5 minute read

参照 R Programming slides on cousera (pdf),作总结。


1. Missing Types

Missing values are denoted by NA or NaN for undefined mathematical operations.

  • is.na(x) is used to test if x is NA
  • is.nan(x) is used to test for NaN
  • NA values have a class also, so there are integer NA, character NA, etc.
  • A NaN value is also NA but the converse is not true. i.e.
    • is.NAN(NA) == FALSE
    • is.NA(NAN) == TRUE

2. Data Frames

Data frames are used to store tabular data (i.e. a table)

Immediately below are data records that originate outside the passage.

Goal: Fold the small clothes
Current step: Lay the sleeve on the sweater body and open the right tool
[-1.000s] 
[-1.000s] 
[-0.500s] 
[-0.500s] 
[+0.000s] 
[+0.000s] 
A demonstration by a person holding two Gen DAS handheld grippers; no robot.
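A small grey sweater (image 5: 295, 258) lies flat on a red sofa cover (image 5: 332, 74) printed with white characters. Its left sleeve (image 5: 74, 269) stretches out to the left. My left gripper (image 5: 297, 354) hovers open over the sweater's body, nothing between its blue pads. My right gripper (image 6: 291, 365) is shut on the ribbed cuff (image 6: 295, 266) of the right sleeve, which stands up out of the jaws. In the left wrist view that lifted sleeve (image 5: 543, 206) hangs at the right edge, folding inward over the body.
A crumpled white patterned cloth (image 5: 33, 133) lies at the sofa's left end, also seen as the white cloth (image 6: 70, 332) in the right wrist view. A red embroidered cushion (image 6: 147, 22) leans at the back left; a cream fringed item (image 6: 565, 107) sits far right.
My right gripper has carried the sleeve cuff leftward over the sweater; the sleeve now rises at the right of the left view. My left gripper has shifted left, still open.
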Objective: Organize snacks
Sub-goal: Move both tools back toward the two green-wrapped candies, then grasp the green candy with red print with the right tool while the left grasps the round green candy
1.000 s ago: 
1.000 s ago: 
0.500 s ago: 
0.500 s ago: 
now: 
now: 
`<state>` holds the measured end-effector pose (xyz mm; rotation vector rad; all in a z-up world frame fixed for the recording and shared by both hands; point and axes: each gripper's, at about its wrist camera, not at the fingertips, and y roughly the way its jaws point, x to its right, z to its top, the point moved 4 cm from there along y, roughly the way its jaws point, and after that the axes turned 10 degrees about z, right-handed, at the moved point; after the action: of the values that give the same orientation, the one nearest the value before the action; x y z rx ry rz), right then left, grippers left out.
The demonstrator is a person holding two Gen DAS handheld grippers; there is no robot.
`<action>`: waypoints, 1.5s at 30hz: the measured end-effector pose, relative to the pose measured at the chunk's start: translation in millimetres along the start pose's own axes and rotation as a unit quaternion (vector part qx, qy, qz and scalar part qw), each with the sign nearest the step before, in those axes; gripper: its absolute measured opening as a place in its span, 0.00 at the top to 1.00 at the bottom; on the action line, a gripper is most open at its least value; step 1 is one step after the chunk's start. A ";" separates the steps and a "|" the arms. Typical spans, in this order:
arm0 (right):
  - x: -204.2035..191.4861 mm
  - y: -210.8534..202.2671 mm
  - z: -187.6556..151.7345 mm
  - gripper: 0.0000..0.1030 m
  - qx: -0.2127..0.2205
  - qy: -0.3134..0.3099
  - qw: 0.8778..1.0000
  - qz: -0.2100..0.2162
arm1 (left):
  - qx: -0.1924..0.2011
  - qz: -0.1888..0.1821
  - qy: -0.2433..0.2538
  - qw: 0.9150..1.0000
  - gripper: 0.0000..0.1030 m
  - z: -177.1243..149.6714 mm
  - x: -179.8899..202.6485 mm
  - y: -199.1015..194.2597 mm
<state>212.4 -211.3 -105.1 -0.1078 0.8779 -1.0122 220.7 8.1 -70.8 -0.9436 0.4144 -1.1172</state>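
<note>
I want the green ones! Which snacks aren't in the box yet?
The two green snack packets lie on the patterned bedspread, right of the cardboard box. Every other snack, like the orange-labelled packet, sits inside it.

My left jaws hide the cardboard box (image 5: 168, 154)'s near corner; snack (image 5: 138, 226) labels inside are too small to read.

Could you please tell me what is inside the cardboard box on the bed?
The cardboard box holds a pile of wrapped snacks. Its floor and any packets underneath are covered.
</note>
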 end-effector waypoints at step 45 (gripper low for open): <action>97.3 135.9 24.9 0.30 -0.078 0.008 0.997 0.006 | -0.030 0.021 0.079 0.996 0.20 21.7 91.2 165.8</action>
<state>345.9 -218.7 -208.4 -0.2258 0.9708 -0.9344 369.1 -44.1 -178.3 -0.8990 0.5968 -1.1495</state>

  • They are represented as a special type of list where every element of the list has to have the same length
  • Each element of the list can be thought of as a column, and the length of each element of the list is the number of rows
    • 假设是一个 nrow by ncol 的 table,那么 Data Frame 就是个 list(ncol),每个元素都是个 list(nrow) 的感觉
    • 就是将表纵向切成条状
  • Unlike matrices, data frames can store different classes of objects in each column (just like lists); matrices must have every element be the same class
  • row.names (df) return a vector of row names which has length the number of rows in the data frame, and contains neither missing nor duplicated values
  • Data frames are usually created by calling read.table() or read.csv()
  • Can be converted to a matrix by calling data.matrix()
  • nrow(df) 返回行数,ncol(df) 返回列数
  • t(df) returns the transpose of df. Also works for matrices.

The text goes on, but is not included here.